Había hablado en tono bastante amable. Phelim O’LiamRoe y su ollave se miraron a los ojos durante un largo momento. El príncipe de Barrow dio media vuelta y, sin preocuparse de a quién empujaba, salió a grandes zancadas de la estancia.

La rápida marcha del Príncipe cogió por sorpresa a Piedar Dooly quien saltó de su asiento y corrió en pos de su señor silbando entre dientes.

—El cielo nos proteja —masculló el pequeño irlandés—, por suerte aún quedan personas cabales en este país. ¿Y ahora qué hacemos, príncipe de Barrow? —preguntó.

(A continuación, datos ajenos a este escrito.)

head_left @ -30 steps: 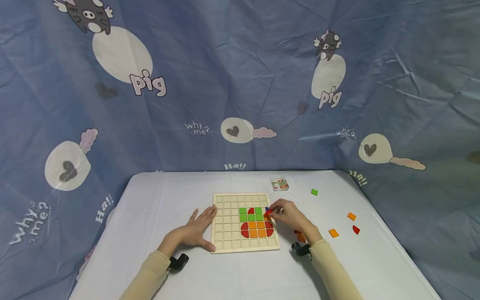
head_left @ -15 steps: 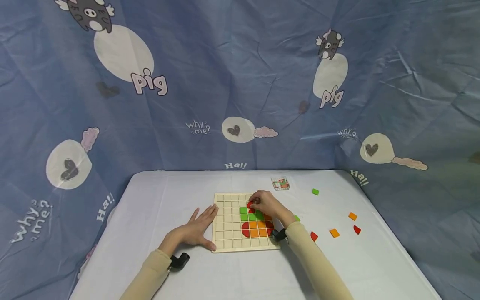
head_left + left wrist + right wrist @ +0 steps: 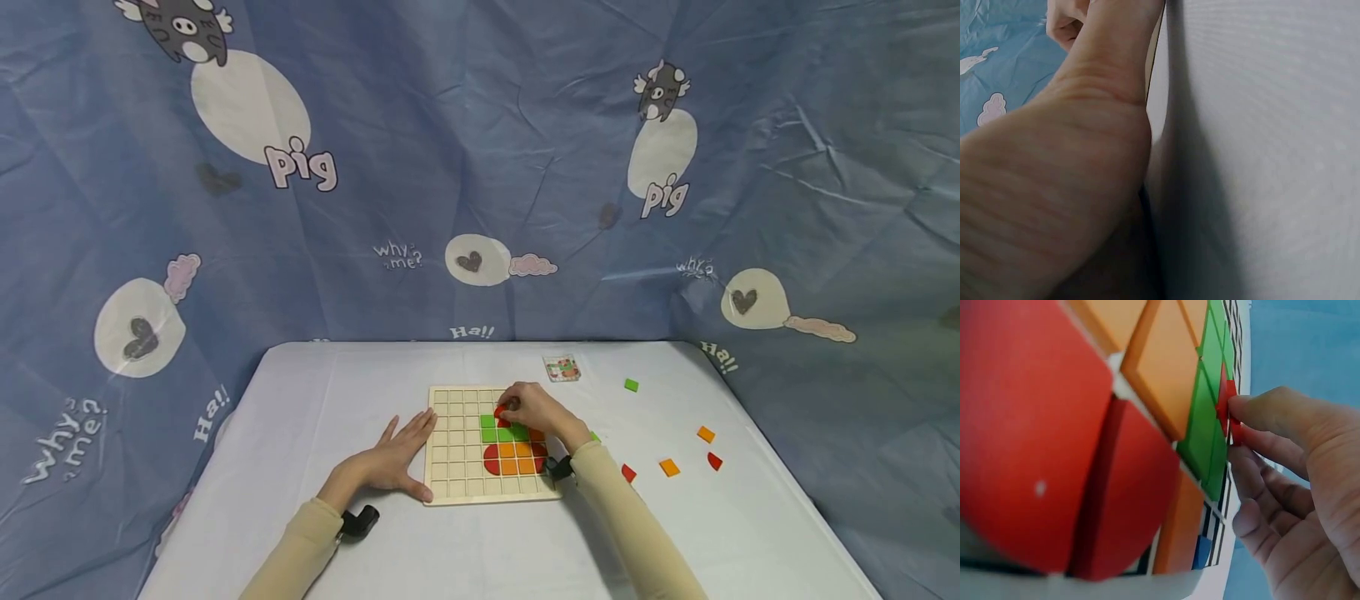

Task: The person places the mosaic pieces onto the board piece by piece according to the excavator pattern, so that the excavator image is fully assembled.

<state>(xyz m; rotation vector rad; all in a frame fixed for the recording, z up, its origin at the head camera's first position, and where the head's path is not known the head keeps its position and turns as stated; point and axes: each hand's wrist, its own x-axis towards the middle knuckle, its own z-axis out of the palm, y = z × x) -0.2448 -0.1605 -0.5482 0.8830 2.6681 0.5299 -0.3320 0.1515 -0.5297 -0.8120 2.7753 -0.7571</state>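
Observation:
A wooden grid board [image 3: 450, 492] lies on the table, with green, orange and red tiles set in its right part. My right hand [image 3: 540, 412] reaches over the board's upper right. Thumb and finger pinch a red quarter-circle tile [image 3: 1232, 409], just above another red tile in the row of green tiles [image 3: 1213, 450]. Spread along the board's left edge, my left hand [image 3: 390, 460] touches it with fingertips and thumb. The left wrist view shows mostly the left hand's heel [image 3: 1085, 169]. In the right wrist view a blue tile [image 3: 1202, 552] shows at the board's side.
A picture card [image 3: 562, 367] lies behind the board. Loose tiles are scattered to the right: a green tile [image 3: 632, 385], orange tiles [image 3: 670, 467] and red quarter-circle tiles [image 3: 715, 461]. A patterned blue cloth [image 3: 480, 167] hangs behind the table.
My right hand has moved left from the board's right edge to its upper part, carrying the red quarter-circle tile. Since half a second ago it has barely shifted. The left hand stays put.

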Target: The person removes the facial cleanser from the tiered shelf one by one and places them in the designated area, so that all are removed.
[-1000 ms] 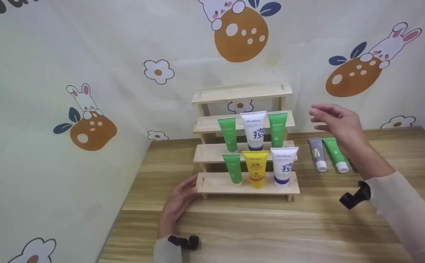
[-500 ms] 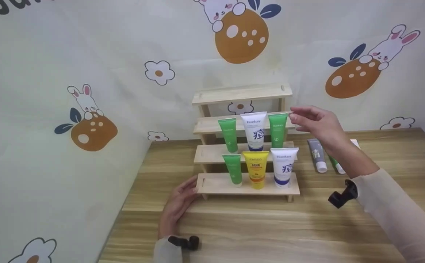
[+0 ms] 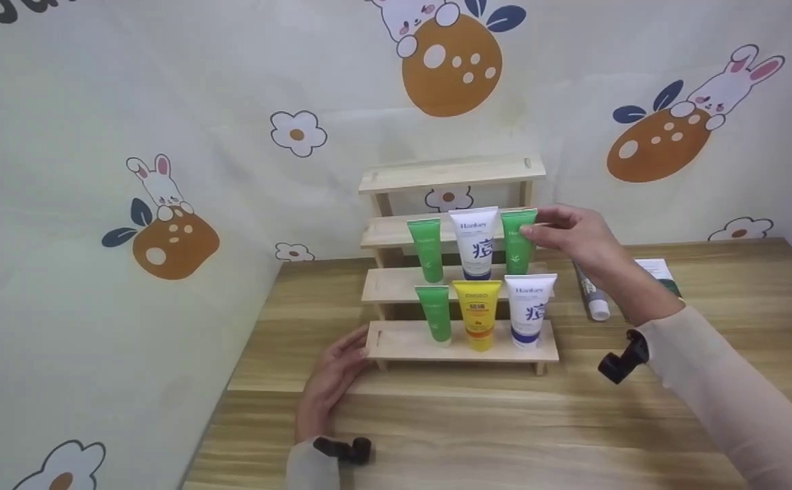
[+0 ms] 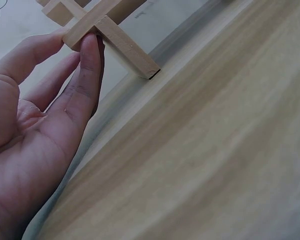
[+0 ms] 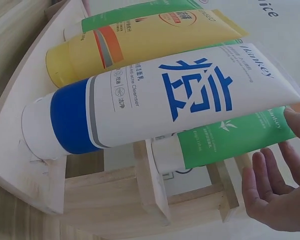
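Observation:
A stepped wooden display stand (image 3: 460, 344) carries squeeze tubes on its two lower steps. My left hand (image 3: 331, 378) is at the left end of the lowest step; in the left wrist view its thumb and fingers pinch that wooden end. My right hand (image 3: 583, 238) is at the upper right edge of a green tube (image 3: 516, 255) on the second step, thumb on the front, fingers behind. The right wrist view has this green tube (image 5: 225, 135) upright behind a white tube (image 5: 155, 100). Left of it stand another white tube (image 3: 475, 241) and a green one (image 3: 426, 250).
On the lowest step are a green tube (image 3: 435, 314), a yellow tube (image 3: 477, 316) and a white tube (image 3: 530, 309). A grey tube (image 3: 593, 296) lies on the table (image 3: 437, 435) to the right, with a white-and-green tube (image 3: 656, 271) beyond my right forearm. A printed cloth (image 3: 246, 190) hangs behind.
My right hand has moved left and slightly down from beside the stand to the right-hand green tube, now taking hold of its upper edge. My left hand has stayed at the stand.

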Motion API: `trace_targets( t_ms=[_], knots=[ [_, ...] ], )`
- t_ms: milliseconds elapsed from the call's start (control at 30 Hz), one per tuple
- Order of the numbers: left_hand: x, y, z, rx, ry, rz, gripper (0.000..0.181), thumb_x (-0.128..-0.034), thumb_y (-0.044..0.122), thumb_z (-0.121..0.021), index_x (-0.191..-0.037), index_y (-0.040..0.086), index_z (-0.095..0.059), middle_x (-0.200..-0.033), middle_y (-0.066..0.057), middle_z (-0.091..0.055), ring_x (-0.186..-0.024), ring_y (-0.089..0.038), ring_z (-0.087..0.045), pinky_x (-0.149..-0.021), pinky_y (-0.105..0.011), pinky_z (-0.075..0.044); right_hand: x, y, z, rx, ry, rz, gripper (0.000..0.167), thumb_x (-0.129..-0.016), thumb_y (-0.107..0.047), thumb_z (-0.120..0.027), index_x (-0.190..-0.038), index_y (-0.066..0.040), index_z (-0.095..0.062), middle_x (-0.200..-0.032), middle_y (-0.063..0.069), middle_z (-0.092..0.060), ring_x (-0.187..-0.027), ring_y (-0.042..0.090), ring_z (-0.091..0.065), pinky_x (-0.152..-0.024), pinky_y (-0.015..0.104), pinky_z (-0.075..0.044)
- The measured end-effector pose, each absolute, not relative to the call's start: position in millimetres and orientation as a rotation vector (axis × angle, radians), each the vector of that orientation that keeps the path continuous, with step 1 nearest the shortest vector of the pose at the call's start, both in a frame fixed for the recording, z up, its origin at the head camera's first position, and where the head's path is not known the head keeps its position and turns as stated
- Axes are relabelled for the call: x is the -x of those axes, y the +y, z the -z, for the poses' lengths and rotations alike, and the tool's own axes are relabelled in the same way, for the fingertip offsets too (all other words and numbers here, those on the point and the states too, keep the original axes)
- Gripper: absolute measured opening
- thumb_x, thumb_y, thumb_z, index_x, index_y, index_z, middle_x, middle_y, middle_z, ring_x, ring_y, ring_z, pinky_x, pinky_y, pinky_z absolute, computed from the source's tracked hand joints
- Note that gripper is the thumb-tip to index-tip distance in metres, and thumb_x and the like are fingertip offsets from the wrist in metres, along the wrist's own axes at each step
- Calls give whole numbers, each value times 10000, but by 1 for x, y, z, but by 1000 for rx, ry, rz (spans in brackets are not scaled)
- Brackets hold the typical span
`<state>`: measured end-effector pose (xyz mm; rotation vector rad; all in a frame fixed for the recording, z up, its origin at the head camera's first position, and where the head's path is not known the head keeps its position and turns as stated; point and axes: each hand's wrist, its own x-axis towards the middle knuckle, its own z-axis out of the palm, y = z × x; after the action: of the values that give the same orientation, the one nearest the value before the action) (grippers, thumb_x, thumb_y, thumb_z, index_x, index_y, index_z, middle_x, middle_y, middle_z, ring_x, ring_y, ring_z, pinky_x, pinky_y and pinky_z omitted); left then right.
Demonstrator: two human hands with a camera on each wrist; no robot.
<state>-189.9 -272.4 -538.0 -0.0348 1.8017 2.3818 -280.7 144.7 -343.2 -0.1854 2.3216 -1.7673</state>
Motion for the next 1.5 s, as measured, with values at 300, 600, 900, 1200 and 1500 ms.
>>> trace_targets(
  t_ms=[300,600,900,1200,1500],
  knots=[
    [191,-273,540,-36,1816,-2364,592,-958,5,-590,-1503,-60,-368,-1493,-182,-504,-1237,-165,-607,-1048,-322,-517,283,139,343,177,2376,1718,599,-875,-421,-758,-1348,-97,-586,-1305,65,-606,-1274,275,-519,-1156,465,-396],
    [191,-271,539,-42,1805,-2377,604,-955,8,-593,-1504,-71,-356,-1503,-194,-493,-1234,-160,-609,-1042,-324,-521,280,147,346,161,2380,1788,589,-903,-434,-722,-1376,-120,-568,-1236,-18,-609,-1242,213,-529,-1178,479,-391],
    [191,-272,539,-46,1820,-2365,601,-961,22,-593,-1504,-75,-352,-1496,-195,-500,-1225,-156,-611,-1040,-320,-522,274,168,342,162,2440,1827,602,-892,-502,-700,-1368,-152,-584,-1161,-87,-631,-1142,115,-579,-1137,435,-443],
    [190,-272,538,5,1808,-2376,600,-950,6,-602,-1500,-63,-371,-1418,-147,-567,-1206,-175,-625,-1043,-340,-522,270,198,344,155,2516,1882,629,-909,-508,-666,-1400,-133,-552,-1136,-113,-630,-1051,24,-625,-873,101,-529],
    [190,-272,539,-26,1805,-2397,572,-949,-26,-586,-1484,-75,-390,-1367,-99,-606,-1205,-166,-627,-1036,-346,-531,273,240,359,97,2592,1886,618,-929,-456,-658,-1425,-114,-524,-1110,-169,-600,-1017,-35,-609,-875,79,-523]
  ],
)
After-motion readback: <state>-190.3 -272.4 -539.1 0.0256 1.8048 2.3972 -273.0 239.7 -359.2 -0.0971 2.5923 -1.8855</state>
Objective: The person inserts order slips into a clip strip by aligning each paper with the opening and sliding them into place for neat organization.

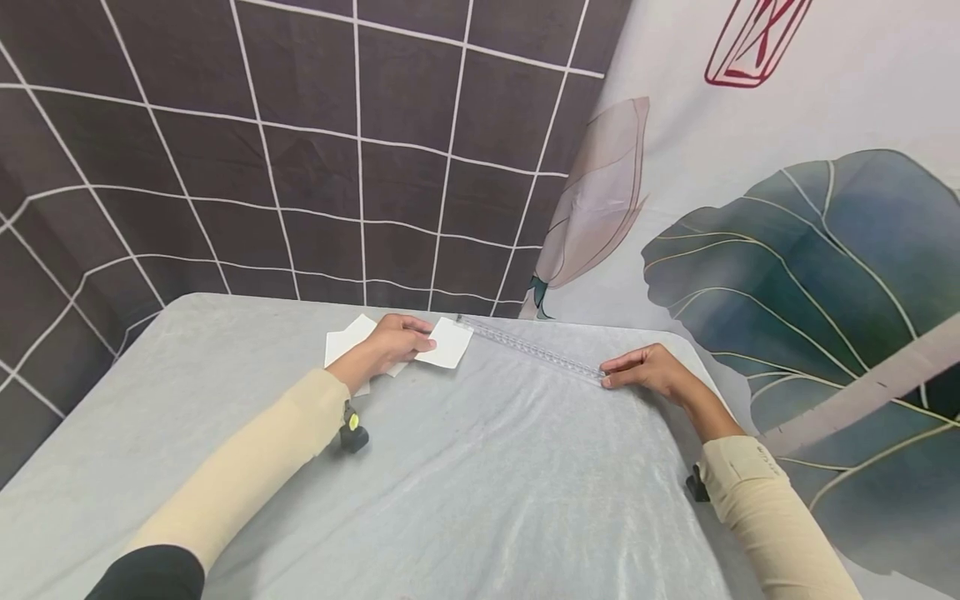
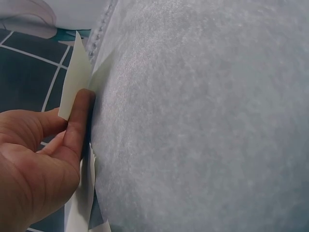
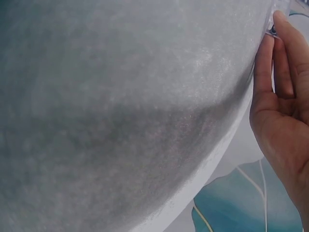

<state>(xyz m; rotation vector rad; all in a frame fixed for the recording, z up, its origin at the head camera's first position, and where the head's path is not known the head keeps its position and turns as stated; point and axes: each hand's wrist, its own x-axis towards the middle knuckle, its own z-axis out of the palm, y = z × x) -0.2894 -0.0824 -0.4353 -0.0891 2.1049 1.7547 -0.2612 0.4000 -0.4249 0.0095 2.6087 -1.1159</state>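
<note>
Between thumb and fingers, my left hand (image 1: pixel 392 342) pinches a small white square of paper (image 1: pixel 447 343). The left wrist view shows this paper (image 2: pixel 76 79) standing edge-on, a little off the cloth. More white paper pieces (image 1: pixel 343 342) lie overlapping on the table, partly hidden beneath the left hand and wrist. A clear ruler (image 1: pixel 536 350) stretches slantwise from beside the held paper to my right hand (image 1: pixel 651 371). The right hand pinches its near end, also visible at the top of the right wrist view, where the fingertips (image 3: pixel 280 18) meet it.
Pale grey plush cloth (image 1: pixel 465 483) covers the table, with soft wrinkles at the front. A dark curtain with white grid lines (image 1: pixel 315 175) hangs behind the far edge. On the right hangs a white cloth printed with large leaves (image 1: pixel 810 250).
</note>
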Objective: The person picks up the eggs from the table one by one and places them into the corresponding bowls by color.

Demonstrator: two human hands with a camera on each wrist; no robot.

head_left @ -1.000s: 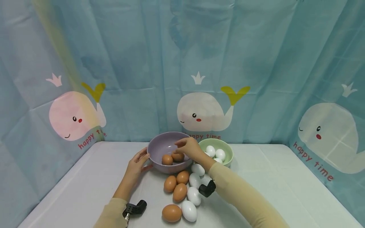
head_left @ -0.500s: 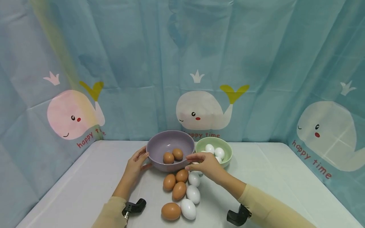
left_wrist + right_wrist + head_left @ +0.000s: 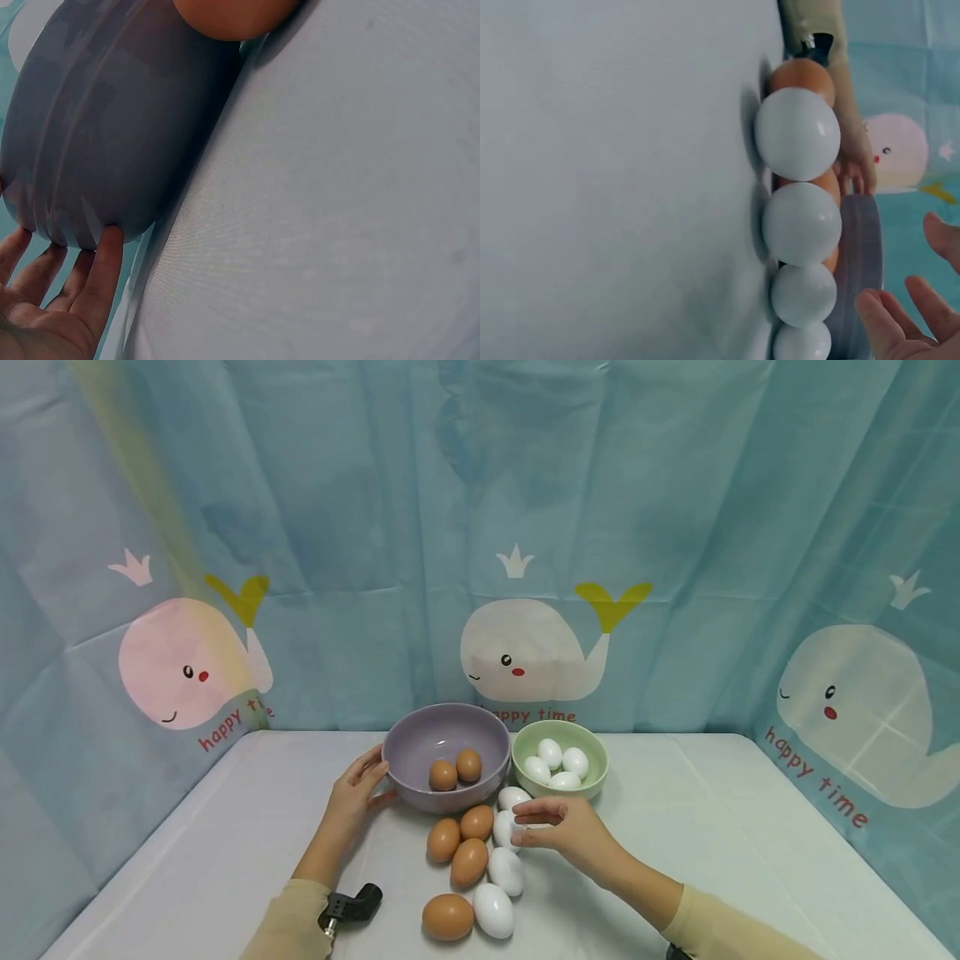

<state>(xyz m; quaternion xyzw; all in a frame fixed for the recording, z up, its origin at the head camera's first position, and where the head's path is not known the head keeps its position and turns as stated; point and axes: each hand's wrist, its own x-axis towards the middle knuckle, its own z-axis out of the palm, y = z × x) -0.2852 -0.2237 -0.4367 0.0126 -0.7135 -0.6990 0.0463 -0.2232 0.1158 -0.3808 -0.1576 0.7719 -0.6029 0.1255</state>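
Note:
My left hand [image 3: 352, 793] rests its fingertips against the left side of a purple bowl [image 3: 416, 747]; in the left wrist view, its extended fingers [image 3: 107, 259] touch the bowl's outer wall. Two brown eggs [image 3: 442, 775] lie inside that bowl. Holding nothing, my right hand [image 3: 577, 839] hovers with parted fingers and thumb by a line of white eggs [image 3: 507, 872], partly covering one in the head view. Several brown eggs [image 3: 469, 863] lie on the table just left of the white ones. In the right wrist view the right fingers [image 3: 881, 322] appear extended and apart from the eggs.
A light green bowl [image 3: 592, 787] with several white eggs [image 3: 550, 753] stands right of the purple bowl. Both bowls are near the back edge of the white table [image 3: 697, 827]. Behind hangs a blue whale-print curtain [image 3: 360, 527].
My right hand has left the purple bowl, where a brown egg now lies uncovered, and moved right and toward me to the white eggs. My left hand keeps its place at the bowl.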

El Príncipe volvió hacia él un rostro difícilmente reconocible, transido de ira e impregnado de una súbita y rotunda determinación.

—Vos, hombre afortunado —O’LiamRoe—, os vais a casa.

Dooly se paró en seco, sorprendido. Luego reaccionó y alcanzó rápidamente a su señor.

—¿Y vos, Príncipe? ¿Vos a dónde iréis?

—Pues a la casa de Cormac O’Connor. ¿A dónde si no? —respondió Phelim O’LiamRoe, conocido artista de la buena vida, ejemplo indiscutible de imparcialidad e indiferencia.

Las primeras luces de aquel domingo veinte de Junio comenzaban a iluminar los árboles del parque de Châteaubriant, dibujando a su vez el contorno del lago de oscuras y mansas aguas que se extendía a sus orillas.